[Supplied material — start]

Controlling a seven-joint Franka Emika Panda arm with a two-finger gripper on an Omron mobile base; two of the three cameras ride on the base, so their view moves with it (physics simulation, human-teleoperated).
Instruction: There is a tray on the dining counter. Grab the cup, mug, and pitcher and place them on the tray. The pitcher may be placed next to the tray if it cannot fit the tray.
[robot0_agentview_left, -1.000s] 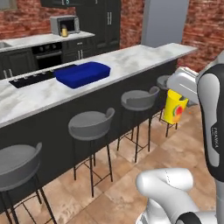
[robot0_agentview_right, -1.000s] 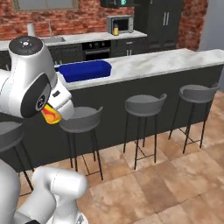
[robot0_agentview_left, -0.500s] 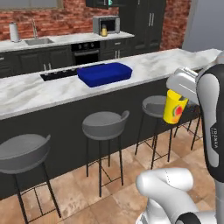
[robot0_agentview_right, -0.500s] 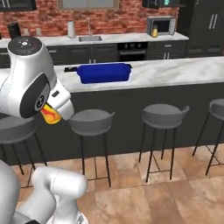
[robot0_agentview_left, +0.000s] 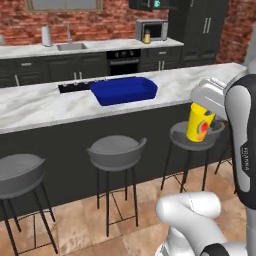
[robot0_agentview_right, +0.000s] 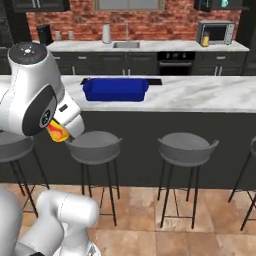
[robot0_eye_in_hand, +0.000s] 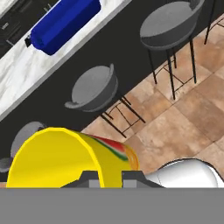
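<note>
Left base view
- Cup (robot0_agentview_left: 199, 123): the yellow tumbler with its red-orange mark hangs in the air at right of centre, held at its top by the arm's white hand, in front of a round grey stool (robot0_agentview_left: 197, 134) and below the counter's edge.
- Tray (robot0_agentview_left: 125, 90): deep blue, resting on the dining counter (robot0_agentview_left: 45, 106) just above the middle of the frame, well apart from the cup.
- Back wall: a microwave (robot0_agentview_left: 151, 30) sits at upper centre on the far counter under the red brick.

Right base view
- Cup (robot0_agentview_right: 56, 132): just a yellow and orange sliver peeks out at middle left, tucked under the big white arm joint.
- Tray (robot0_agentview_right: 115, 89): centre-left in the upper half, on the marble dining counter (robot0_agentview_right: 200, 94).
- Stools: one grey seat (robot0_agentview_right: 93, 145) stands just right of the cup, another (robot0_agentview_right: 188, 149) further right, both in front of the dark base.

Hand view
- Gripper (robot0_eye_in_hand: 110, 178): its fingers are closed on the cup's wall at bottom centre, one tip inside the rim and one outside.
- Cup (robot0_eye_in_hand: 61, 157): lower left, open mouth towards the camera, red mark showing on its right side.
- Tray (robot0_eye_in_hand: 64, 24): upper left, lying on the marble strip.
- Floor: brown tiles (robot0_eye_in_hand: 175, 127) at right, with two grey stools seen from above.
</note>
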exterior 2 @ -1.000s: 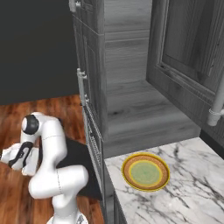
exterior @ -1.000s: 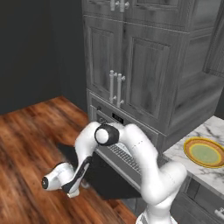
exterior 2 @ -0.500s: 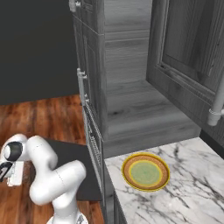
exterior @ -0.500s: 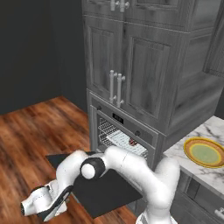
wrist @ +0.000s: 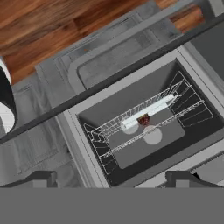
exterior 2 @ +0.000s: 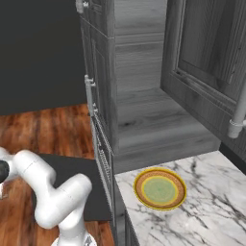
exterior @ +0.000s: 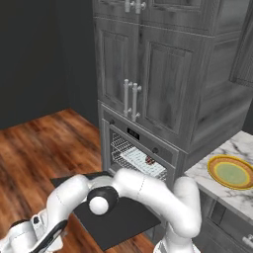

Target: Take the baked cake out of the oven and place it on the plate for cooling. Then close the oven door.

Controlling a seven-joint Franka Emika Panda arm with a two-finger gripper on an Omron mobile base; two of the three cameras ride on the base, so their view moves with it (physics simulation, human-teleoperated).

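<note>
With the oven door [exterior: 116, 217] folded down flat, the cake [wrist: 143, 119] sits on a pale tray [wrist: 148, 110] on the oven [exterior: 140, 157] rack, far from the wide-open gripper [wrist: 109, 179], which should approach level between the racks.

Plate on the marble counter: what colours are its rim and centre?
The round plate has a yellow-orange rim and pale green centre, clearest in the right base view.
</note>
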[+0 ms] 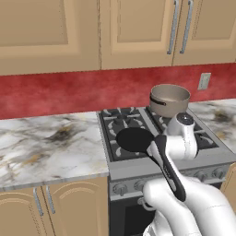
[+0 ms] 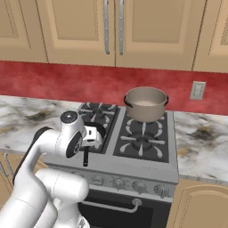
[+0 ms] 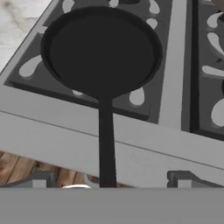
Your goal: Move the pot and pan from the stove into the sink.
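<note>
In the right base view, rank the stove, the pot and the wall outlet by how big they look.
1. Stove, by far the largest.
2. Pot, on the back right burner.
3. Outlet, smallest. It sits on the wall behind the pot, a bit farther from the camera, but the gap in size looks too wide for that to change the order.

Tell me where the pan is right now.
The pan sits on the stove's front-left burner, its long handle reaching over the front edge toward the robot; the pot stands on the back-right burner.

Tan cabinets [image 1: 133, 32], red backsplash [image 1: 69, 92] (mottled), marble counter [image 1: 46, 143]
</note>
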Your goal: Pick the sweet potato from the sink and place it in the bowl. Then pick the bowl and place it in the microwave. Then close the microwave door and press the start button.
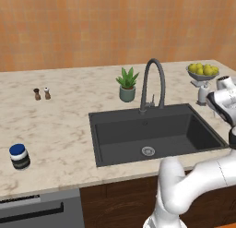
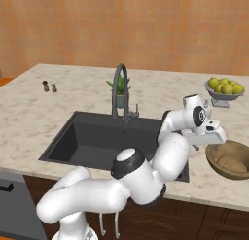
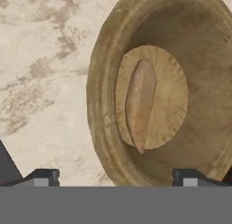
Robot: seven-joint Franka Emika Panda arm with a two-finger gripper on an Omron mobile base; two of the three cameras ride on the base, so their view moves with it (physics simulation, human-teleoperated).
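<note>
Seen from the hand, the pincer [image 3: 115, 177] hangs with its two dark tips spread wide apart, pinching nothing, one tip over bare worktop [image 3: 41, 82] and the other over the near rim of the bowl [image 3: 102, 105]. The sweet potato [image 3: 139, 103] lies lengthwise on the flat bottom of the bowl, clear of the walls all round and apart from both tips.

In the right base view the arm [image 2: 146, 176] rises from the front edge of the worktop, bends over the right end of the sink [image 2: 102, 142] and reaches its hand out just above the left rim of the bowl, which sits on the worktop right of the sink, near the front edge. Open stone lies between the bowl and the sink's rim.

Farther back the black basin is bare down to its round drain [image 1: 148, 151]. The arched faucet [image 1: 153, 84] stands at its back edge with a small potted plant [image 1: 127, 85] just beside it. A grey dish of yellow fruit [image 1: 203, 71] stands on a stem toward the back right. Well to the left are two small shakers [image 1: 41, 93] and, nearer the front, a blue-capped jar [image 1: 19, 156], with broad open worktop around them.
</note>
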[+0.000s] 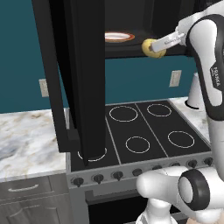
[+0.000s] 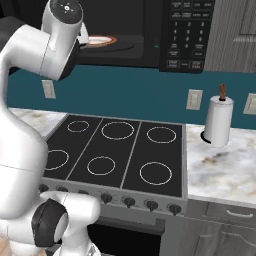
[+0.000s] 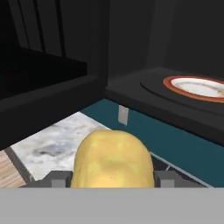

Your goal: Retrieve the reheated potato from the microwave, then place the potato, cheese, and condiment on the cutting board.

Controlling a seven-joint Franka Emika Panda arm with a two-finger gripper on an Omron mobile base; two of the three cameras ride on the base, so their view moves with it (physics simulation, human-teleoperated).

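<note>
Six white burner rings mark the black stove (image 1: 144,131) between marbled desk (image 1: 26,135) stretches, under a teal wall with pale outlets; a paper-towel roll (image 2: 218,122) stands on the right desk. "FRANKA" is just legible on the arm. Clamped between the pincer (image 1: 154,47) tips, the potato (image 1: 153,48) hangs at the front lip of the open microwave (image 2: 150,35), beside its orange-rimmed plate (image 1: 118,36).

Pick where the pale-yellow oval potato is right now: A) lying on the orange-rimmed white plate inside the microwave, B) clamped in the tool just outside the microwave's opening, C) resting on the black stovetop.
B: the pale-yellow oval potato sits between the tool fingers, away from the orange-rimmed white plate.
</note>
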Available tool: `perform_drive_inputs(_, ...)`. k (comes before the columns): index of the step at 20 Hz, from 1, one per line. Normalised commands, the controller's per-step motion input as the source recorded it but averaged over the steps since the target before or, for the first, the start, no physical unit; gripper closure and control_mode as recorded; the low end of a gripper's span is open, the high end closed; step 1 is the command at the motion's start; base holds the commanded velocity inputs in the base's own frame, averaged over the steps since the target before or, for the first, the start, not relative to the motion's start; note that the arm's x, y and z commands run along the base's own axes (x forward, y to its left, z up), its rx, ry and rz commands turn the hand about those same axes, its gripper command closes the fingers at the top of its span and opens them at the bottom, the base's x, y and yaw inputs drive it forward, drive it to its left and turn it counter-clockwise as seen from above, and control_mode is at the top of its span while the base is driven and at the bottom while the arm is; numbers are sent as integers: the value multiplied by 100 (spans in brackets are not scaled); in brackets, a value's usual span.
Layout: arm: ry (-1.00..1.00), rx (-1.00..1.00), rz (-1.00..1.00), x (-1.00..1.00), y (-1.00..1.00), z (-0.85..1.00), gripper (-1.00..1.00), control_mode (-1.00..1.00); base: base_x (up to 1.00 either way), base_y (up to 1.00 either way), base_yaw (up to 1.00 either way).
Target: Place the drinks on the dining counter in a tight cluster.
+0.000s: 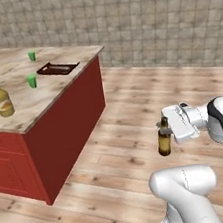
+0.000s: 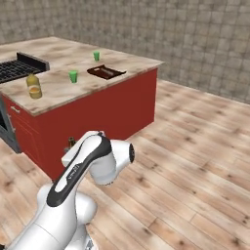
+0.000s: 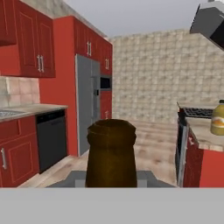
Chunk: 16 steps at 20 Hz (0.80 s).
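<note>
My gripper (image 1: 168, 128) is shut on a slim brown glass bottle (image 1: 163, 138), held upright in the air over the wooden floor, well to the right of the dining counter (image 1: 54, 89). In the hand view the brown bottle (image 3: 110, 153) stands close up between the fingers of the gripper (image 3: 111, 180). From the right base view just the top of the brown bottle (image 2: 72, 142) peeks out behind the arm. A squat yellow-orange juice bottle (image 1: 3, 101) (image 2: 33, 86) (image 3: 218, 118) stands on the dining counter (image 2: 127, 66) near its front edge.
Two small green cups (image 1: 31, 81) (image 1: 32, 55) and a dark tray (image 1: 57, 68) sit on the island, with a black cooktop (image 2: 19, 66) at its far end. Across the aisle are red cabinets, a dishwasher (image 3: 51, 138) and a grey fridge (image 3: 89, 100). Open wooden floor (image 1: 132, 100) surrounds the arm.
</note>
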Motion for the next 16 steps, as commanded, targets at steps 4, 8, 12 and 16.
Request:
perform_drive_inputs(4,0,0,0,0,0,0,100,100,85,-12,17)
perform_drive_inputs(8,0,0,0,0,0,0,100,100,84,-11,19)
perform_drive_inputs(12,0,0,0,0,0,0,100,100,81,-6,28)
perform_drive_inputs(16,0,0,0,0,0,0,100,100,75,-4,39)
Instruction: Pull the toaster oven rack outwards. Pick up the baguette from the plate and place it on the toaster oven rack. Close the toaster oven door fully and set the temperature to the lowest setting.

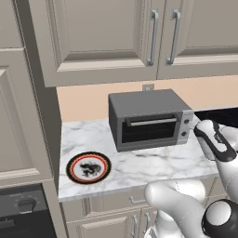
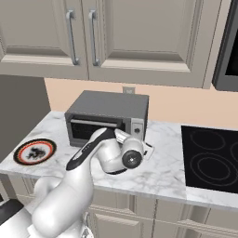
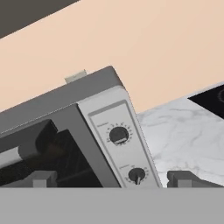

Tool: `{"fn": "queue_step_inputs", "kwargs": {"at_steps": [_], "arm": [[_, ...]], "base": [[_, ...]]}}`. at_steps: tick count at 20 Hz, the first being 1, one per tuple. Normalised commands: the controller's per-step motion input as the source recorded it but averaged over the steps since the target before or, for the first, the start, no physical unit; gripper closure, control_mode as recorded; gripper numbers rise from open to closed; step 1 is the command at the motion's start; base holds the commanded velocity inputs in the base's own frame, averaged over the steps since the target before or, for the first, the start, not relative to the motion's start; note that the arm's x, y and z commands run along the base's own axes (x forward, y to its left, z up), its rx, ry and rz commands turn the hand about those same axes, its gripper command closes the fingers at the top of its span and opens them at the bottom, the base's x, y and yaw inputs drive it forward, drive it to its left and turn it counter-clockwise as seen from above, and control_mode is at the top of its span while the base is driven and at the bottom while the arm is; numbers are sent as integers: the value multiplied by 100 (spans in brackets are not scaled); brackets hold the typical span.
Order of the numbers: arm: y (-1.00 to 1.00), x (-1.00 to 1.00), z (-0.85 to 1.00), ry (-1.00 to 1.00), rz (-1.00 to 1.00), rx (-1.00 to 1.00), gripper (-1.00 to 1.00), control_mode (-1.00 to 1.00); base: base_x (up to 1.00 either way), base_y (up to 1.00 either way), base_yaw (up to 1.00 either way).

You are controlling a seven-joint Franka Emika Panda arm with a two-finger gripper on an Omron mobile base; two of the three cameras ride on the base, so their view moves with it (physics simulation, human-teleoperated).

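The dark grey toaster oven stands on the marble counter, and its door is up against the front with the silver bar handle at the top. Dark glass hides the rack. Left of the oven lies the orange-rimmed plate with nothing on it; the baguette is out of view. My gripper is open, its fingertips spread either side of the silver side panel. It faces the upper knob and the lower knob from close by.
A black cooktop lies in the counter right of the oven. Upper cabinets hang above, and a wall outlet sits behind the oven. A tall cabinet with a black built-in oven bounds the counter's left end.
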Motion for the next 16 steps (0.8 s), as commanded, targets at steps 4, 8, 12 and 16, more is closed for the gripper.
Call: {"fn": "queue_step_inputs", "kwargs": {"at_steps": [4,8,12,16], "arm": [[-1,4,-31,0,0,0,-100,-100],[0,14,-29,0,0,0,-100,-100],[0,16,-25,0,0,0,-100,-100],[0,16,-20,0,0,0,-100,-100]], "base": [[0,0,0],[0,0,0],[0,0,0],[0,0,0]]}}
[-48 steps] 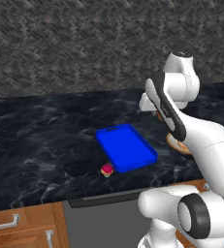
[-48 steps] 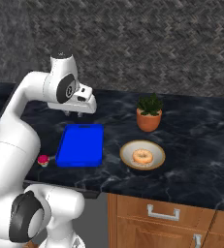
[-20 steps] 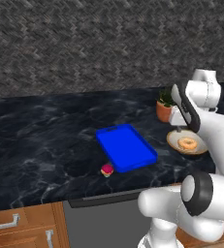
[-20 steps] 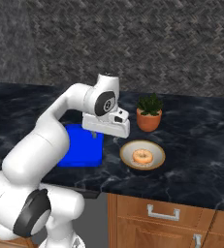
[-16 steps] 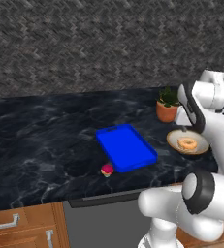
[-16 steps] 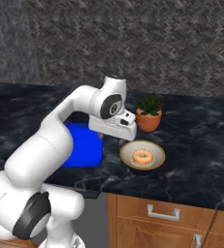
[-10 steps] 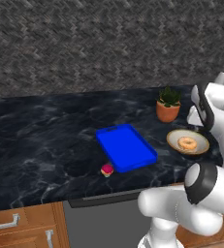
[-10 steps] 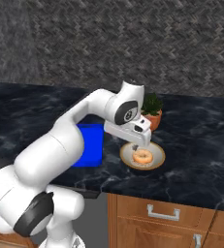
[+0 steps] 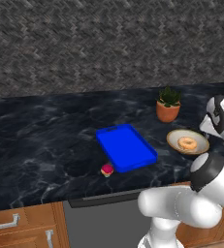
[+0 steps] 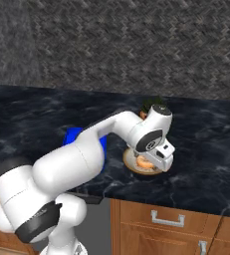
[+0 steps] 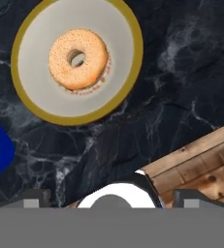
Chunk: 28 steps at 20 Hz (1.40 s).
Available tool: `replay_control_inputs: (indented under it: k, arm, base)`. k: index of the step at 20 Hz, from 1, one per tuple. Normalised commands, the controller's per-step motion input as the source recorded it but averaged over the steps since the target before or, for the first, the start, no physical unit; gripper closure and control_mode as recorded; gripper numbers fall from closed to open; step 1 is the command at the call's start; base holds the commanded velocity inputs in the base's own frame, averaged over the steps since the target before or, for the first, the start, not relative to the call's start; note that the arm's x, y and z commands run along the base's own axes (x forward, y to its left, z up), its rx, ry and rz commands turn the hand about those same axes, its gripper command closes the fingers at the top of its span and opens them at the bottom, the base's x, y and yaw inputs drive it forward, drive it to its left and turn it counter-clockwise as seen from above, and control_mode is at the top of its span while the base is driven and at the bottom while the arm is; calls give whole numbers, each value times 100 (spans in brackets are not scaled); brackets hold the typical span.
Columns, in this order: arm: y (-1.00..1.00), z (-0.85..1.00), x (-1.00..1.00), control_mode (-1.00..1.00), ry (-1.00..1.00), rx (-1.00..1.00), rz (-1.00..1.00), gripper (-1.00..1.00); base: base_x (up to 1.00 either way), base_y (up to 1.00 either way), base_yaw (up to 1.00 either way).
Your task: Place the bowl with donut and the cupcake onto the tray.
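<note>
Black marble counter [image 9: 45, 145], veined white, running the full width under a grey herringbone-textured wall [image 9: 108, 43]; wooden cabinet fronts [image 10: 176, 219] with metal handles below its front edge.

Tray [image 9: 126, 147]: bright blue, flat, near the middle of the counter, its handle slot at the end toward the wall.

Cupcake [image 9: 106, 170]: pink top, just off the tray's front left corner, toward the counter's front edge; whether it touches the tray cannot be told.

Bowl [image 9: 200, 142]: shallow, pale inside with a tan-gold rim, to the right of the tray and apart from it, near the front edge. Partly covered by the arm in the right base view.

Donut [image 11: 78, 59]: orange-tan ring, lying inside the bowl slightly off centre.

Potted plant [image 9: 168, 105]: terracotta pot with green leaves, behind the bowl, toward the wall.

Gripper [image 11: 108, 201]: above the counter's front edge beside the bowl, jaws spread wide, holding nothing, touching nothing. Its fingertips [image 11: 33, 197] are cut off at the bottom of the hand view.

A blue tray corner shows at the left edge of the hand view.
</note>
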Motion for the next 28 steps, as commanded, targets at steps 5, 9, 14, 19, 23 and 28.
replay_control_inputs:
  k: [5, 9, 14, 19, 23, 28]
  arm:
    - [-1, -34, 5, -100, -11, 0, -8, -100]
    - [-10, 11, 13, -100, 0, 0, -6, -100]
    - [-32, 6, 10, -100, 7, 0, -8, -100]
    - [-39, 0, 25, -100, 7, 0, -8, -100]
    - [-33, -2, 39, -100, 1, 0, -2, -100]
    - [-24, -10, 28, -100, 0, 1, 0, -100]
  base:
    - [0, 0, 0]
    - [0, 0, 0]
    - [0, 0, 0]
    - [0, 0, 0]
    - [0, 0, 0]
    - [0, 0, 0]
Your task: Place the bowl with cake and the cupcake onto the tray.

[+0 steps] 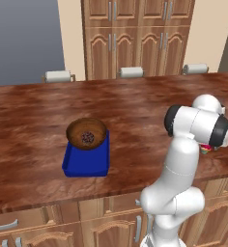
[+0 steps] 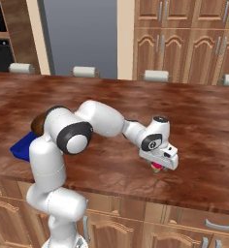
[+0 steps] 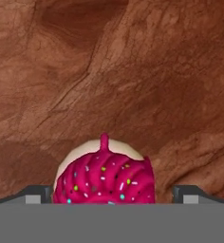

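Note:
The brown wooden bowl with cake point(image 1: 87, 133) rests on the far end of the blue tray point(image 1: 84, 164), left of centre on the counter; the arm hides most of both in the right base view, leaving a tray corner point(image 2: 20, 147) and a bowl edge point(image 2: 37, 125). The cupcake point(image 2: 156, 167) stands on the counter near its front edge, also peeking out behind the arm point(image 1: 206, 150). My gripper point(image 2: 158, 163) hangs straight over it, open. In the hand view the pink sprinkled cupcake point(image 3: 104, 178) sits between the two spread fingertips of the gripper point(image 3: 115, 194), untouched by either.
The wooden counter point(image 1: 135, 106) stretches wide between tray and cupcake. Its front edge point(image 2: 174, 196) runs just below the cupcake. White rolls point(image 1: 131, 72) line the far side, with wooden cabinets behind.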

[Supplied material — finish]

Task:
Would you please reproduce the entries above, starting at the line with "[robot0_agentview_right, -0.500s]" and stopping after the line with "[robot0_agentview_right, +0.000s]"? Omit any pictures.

The answer:
[robot0_agentview_right, -0.500s] 
[robot0_agentview_left, +0.000s] 
[robot0_agentview_right, +0.000s] 

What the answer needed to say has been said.